In occasione della visita di papa Francesco alla popolazione della Repubblica Democratica del Congo, abbiamo “respirato” uno stile di preghiera del tutto particolare: la danza.
Non si trattava di uno stile esclusivo per i bambini, né per i giovani, ma uno stile che coinvolgeva tutti con un entusiasmo incredibile e una resistenza eccezionale. Era una preghiera che attirava e affascinava tutti e ciascuno: bambini, giovani, anziani, gente del popolo, autorità civili ed ecclesiastiche.
Ma, se il cuore non danza, può il corpo continuare a danzare in questo modo?
Tutto ciò che opprime il cuore, lo appesantisce, lo allontana dalla verità e lo riempie di confusione, in realtà blocca anche le membra e rende come paralitici.
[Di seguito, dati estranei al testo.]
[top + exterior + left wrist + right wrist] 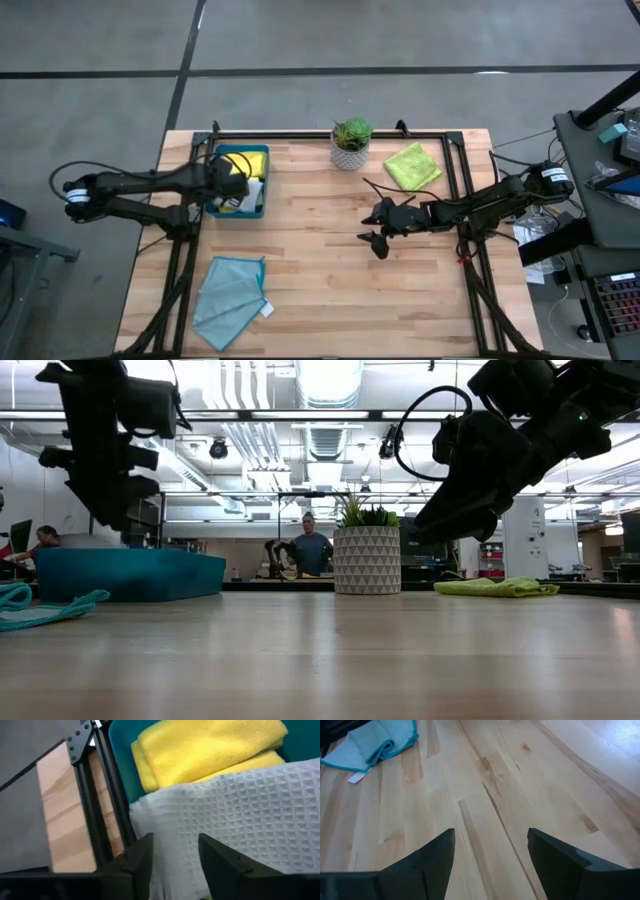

Incapaci di cantare, di danzare, di pregare, di dialogare, di contemplare e gioire, di ricevere ed esprimere amore.
Allora, come il paralitico del Vangelo, abbiamo bisogno dei fratelli e delle sorelle che credono nella possibilità di guarire, al posto nostro e per noi. E può capitare che, vicino o lontano, qualcuno ci presenti al Signore pagando anche di persona, perché il nostro cuore e il nostro corpo riprendano a danzare. Quindi, sarà la danza delle mie e delle tue ferite, delle mie e delle tue fragilità. Consegnate e immerse nel grande cuore di Dio, dove ogni danza trova il suo spazio e la pienezza della sua espressione.
Che ogni cuore veramente possa danzare la danza della vita, in un abbraccio limpido e sereno con tutti e tutto ciò che ci circonda. Sarà la danza del Paradiso. Quella danza in cui tutto verrà ricondotto alla sua origine, a quel Cuore che è immensità di Amore. Cuore che, per amore, si fa vulnerabile, debole, disarmato.
Così anche tu, che ti senti piccolo, indifeso, incapace, entri a pieno titolo e a testa alta in questa danza d’amore.